# St Jerome's Creek off Buzz's Marina (Oct 16) – Striper were ready



## ComeOnFish (Apr 8, 2009)

I fished St Jerome's Creek (Mid-Chesapeake Bay), MD on Oct 16, 2010 when the Small Craft warning was issued in the Bay. The place was well protected from the strong wind and striper were there. But I had the worst hangover due to drinking the night before the fishing. I barely fished and came back when striper were biting. I thought I never drink again. Well at least not the night before fishing.

My video fishing log below:
http://www.youtube.com/watch?v=2TxHkDECniA&playnext=1&videos=OZzT6v3BhqA&feature=mfu_in_order

Thanks,
Joe


----------



## robchoi (Aug 27, 2008)

Soju?


----------



## mmanolis2001 (Sep 11, 2009)

Thanks for the report. I feel you on the next day hangover and fishing trip. I tell my self every-time it wont happen again and i still wind up doing it once a year :redface:

I went there for the first time on Sunday. It was slow but i was able to explore allot of the water. I will def be back there again. I left the inlet at 7:00 pm. I would have been lost on the way back if i didn't have a GPS  Its dark out in that creek at night.

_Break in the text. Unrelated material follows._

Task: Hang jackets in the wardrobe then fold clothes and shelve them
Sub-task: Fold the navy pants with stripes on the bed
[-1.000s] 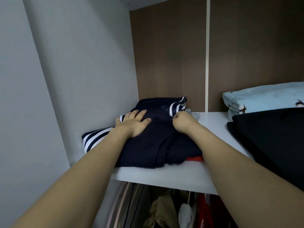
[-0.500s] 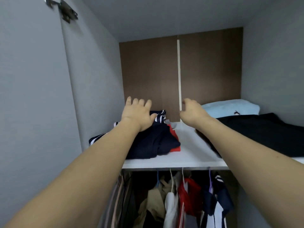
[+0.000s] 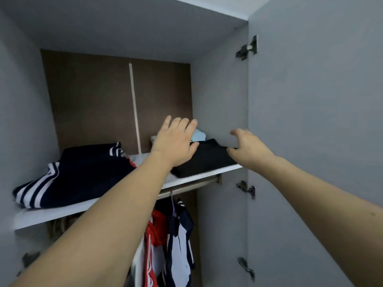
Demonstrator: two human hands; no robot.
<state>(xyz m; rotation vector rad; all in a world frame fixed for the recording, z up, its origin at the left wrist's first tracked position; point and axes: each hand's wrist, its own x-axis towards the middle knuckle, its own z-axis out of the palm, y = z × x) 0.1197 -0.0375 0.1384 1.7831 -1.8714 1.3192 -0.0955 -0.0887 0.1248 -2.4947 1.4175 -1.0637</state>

That must have been a long paddle back from the inlet when you feel that bad.


----------



## ComeOnFish (Apr 8, 2009)

robchoi said:


> Soju?


Vodka.
Oneday teach me how to catch all kinds of fish you caught.

joe


----------



## O Shin Rin (Aug 31, 2009)

robchoi said:


> Soju?


Soju and OJ mmmmmmm


----------



## ComeOnFish (Apr 8, 2009)

O Shin Rin said:


> Soju and OJ mmmmmmm


What's OJ?

BTW, Soju I used to drink when I was young came with a whole lot more alcohol than modern day Soju. And I remember in the last spring, you went back to the Buckroe Beach because of the hangover. Now I know the pain and suffering you had that day.

Joe


----------



## fi5033 (Oct 21, 2009)

I feel like soju + Monster tonight. Too bad that it's only Tuesday.


----------



## O Shin Rin (Aug 31, 2009)

ComeOnFish said:


> What's OJ?
> 
> BTW, Soju I used to drink when I was young came with a whole lot more alcohol than modern day Soju. And I remember in the last spring, you went back to the Buckroe Beach because of the hangover. Now I know the pain and suffering you had that day.
> 
> Joe


orange juice
yeah that day I almost :--|


----------



## robchoi (Aug 27, 2008)

ComeOnFish said:


> Vodka.
> Oneday teach me how to catch all kinds of fish you caught.
> 
> joe


I'm going to be taking a break soon when my second baby is born. But I'll definitely keep you in mind. Also, PM sent.


----------



## elduderino (Feb 25, 2010)

fi5033 said:


> I feel like soju + Monster tonight. Too bad that it's only Tuesday.



So when did it ever matter to you which day of the week it was before you broke out the soju?!? LOL

:beer:


----------